Table 3 presents the evaluation metrics for the LR model in predicting new edges. The model achieved an AUC score of 0.95, indicating strong classification performance. The precision of 0.9333 means that 93.33% of predicted edges corresponded to actual edges, demonstrating a high level of reliability. With a recall of 1.0, the model successfully identified all relevant edges, ensuring no potential connections were overlooked. The F1-score of 0.9655 reflected a well-balanced trade-off between precision and recall.
The ROC curve in
Figure 14 visualizes the model’s classification performance. The AUC of 0.95 confirms that the LR model effectively distinguished between existing and non-existing edges. The curve remains close to the top-left corner, reinforcing the model’s high sensitivity and specificity.

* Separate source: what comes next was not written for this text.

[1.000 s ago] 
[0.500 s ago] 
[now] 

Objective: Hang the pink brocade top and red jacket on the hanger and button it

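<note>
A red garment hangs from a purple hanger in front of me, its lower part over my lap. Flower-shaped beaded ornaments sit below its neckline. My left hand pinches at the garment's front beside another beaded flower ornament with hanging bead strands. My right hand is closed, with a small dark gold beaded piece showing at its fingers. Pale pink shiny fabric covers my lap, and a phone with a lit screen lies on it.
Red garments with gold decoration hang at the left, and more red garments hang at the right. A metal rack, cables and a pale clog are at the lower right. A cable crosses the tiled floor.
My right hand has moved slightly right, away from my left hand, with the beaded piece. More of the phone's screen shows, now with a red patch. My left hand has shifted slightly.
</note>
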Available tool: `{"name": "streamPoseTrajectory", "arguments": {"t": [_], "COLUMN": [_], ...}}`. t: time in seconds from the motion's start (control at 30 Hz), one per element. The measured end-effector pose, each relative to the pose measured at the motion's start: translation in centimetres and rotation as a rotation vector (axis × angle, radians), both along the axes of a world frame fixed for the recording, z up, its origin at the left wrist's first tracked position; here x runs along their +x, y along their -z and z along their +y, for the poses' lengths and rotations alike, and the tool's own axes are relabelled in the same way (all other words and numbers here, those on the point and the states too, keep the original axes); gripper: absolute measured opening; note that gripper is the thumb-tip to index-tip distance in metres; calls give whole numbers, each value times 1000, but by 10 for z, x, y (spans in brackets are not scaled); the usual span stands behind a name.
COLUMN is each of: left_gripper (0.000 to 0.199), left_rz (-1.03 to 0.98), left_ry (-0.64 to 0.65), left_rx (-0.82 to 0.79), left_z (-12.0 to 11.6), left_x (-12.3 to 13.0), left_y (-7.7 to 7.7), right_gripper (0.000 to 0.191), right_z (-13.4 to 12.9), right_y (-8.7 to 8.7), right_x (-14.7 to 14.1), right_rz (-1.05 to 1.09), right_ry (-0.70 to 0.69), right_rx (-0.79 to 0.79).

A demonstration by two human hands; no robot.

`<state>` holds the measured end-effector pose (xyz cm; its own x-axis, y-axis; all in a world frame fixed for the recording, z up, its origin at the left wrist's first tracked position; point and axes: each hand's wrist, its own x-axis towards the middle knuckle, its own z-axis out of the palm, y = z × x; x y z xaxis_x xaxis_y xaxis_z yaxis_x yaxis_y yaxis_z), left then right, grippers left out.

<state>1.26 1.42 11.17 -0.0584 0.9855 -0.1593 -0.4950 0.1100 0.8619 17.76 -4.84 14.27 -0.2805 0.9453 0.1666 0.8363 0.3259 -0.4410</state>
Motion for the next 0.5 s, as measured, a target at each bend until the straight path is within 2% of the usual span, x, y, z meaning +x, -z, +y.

Figure 15 illustrates the predicted edges in Phase IV. The red lines highlight new connections forecasted by the model. Most predicted edges cluster around Bulgaria (BG), Czech Republic (CZ), Hungary (HU), and Germany (DE), indicating emerging trading links between these regions. Additional connections, such as those between Ireland (IE) and Slovakia (SK), suggest evolving market relationships. The EU node remains central, reinforcing its dominant position in the network.
Figure 16 extends this analysis to the DT framework, incorporating the Twin Nodes, Dynamic Nodes, and Evolving Nodes, representing forecasted participants and structural changes in the market. The red edges indicate predicted connections, with a notable concentration around the EU node. This suggests the EU’s continued role as a trading hub while new nodes integrated into the network. The predicted connections revealed expanding trading relationships, particularly involving countries like Cyprus (CY), Sweden (SE), Denmark (DK), and Finland (FI). The LR model emphasized connections between already well-established nodes, reinforcing existing trading hubs. In contrast, the GNN model predicted a broader distribution of edges, identifying connections between peripheral nodes. This difference suggests that while LR effectively captured strong trading relationships, GNNs may offer insights into emerging market structures. Overall, the LR model delivered high accuracy and recall, making it reliable for predicting structural changes within the EU ETS network. However, its tendency to reinforce central hubs rather than explore new link formations highlights the complementary role of GNNs in network evolution analysis.